== Segment start ==

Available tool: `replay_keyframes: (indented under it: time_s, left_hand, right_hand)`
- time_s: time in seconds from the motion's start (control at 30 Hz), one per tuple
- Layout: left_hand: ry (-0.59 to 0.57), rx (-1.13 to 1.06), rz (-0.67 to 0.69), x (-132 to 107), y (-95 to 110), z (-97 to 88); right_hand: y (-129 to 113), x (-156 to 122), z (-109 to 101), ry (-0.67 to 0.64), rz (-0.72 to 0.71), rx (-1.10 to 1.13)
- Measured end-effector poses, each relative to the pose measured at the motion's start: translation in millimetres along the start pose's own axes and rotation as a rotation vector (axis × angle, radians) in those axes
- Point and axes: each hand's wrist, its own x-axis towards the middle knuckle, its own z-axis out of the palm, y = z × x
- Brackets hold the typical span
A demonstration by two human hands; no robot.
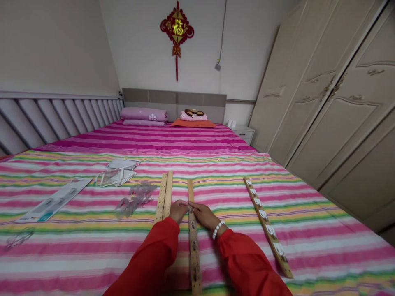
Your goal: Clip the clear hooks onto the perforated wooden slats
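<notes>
A narrow wooden strip with holes lies lengthwise on the striped bedspread in front of me, with small metal fittings along its near half. My left hand and my right hand meet over the strip near its middle, fingers curled and pinched together on a small part there that I cannot make out. A white bead bracelet sits on my right wrist. Both sleeves are red. Two more perforated wooden strips lie side by side just left of my left hand.
A fourth wooden strip with several white hooks lies to the right. Clear plastic bags, paper packets and a long card lie to the left. Pillows sit at the headboard; a wardrobe stands along the right.
</notes>
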Motion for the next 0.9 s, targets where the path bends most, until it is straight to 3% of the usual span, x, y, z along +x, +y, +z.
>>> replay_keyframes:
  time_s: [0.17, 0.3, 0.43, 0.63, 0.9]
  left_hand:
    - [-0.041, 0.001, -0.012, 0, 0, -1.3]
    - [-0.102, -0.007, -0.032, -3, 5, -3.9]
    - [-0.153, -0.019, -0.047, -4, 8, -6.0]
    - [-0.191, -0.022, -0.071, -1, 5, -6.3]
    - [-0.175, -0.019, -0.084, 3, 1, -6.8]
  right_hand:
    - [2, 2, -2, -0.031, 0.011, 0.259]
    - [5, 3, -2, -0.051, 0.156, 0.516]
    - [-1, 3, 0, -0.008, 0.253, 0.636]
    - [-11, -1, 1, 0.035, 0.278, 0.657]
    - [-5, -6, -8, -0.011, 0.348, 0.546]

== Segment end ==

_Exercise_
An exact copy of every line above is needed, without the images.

_Written solution_
Available tool: `replay_keyframes: (indented under it: time_s, left_hand, right_hand)`
- time_s: time in seconds from the motion's start (control at 30 Hz), one per tuple
- Layout: left_hand: ry (-0.59 to 0.57), rx (-1.13 to 1.06), rz (-0.67 to 0.69), x (-132 to 107), y (-95 to 110), z (-97 to 88); right_hand: y (-129 to 113), x (-156 to 122), z (-109 to 101), ry (-0.67 to 0.64), rz (-0.72 to 0.71), rx (-1.10 to 1.13)
- Measured end-effector poses, each relative to the pose measured at the motion's start: translation in millimetres along the start pose's own axes and rotation as a rotation vector (axis × angle, radians) in those axes
- Point and axes: each hand's wrist, its own x-axis towards the middle knuckle, its own z-axis out of the palm, y = z × x
- Brackets hold the typical span
A demonstration by two human hands; no robot.
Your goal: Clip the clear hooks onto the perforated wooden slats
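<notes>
A narrow wooden strip with holes lies lengthwise on the striped bedspread in front of me, with small metal fittings along its near half. My left hand and my right hand meet over the strip near its middle, fingers curled and pinched together on a small part there that I cannot make out. A white bead bracelet sits on my right wrist. Both sleeves are red. Two more perforated wooden strips lie side by side just left of my left hand.
A fourth wooden strip with several white hooks lies to the right. Clear plastic bags, paper packets and a long card lie to the left. Pillows sit at the headboard; a wardrobe stands along the right.
</notes>
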Motion for the next 0.9 s, targets where the path bends most, until it is straight to 3% of the usual span, x, y, z along +x, +y, +z.
>>> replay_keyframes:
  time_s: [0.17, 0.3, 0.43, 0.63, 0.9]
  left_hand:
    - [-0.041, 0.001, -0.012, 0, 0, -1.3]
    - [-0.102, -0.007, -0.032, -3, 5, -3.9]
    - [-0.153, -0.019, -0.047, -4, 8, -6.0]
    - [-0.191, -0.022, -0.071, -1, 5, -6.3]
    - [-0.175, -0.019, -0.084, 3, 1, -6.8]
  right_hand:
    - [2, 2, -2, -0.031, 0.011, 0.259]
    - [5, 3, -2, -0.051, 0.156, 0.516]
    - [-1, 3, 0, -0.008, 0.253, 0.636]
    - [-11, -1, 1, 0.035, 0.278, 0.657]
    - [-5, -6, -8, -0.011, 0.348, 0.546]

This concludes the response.